§ **WHAT THIS TASK INVOLVES**:
All the lines below need to be output exactly, apart from any images.

§ **DATA FOR ANALYSIS**:
# # # # #

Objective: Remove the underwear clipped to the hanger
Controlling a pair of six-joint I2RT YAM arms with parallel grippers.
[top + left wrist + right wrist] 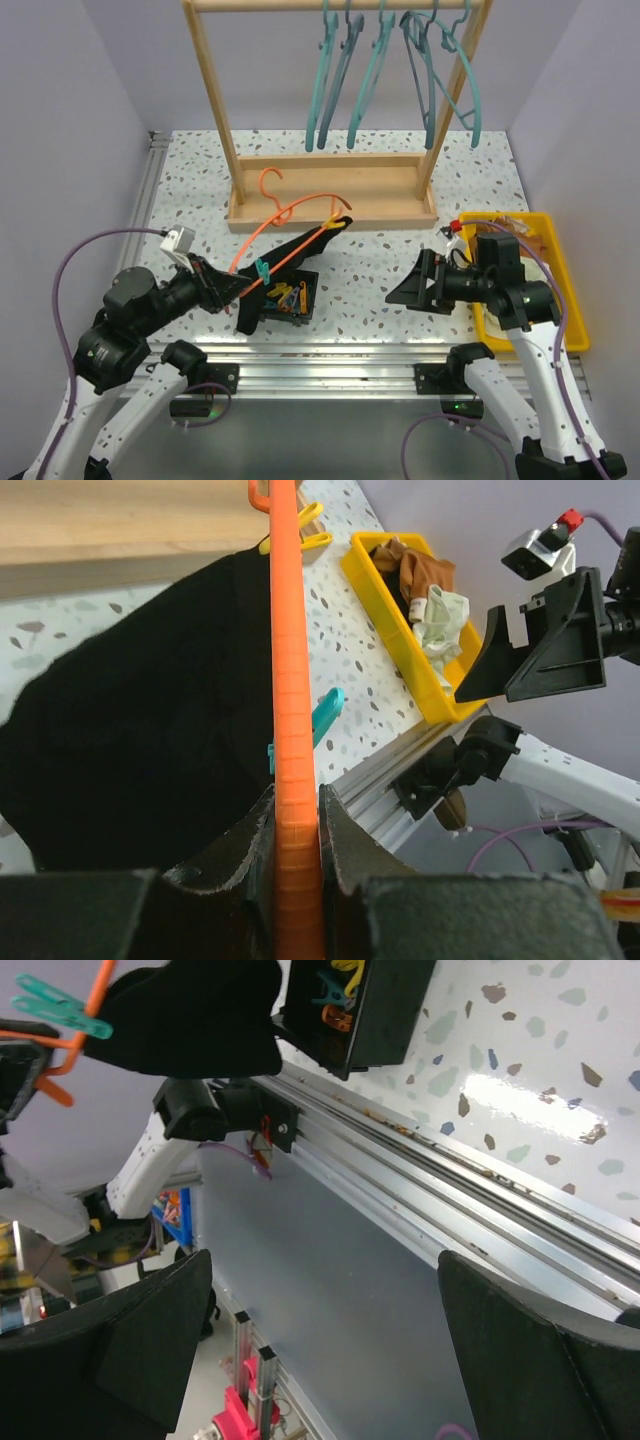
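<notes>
An orange hanger (285,215) slants over the table, and my left gripper (232,287) is shut on its bar (285,680). The black underwear (290,262) hangs from that bar, held by a teal clip (262,270) low down and a yellow clip (335,220) at the upper end. In the left wrist view the black cloth (130,710) fills the left side. A pale cream underwear piece (438,620) lies in the yellow bin (388,628) beside brown cloth (420,570). My right gripper (400,290) hovers open and empty just left of the bin, its fingers (150,1330) spread wide.
A small black box (290,297) of coloured clips sits under the hanging black cloth. A wooden rack (330,190) with several teal hangers (380,70) stands at the back. The yellow bin (570,290) is at the right edge. An aluminium rail (450,1210) runs along the table's near edge.
</notes>
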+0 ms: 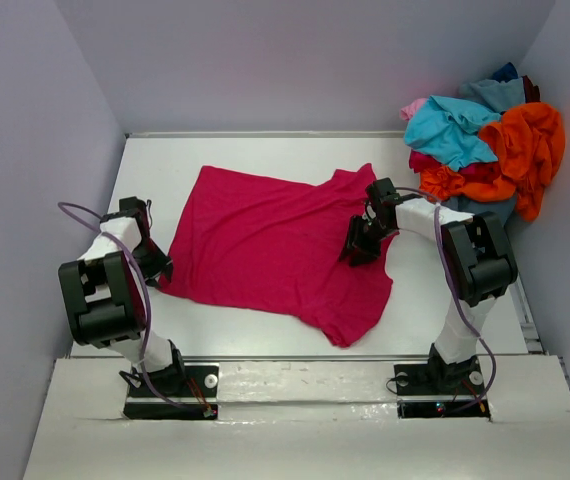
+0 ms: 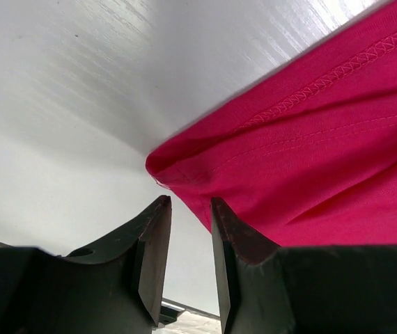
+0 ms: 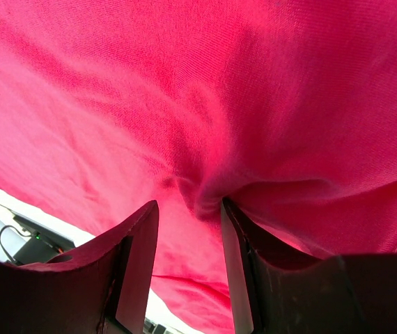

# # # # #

§ **RESPONSE TO THIS EXERCISE**:
Objective: Remove the underwear clipped to the hanger
Controlling a pair of six-joint I2RT YAM arms with parallel grippers.
[top + left wrist + right wrist] 
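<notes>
An orange hanger (285,215) slants over the table, and my left gripper (232,287) is shut on its bar (285,680). The black underwear (290,262) hangs from that bar, held by a teal clip (262,270) low down and a yellow clip (335,220) at the upper end. In the left wrist view the black cloth (130,710) fills the left side. A pale cream underwear piece (438,620) lies in the yellow bin (388,628) beside brown cloth (420,570). My right gripper (400,290) hovers open and empty just left of the bin, its fingers (150,1330) spread wide.
A small black box (290,297) of coloured clips sits under the hanging black cloth. A wooden rack (330,190) with several teal hangers (380,70) stands at the back. The yellow bin (570,290) is at the right edge. An aluminium rail (450,1210) runs along the table's near edge.
</notes>
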+0 ms: 
+0 ms: 
+0 ms: 

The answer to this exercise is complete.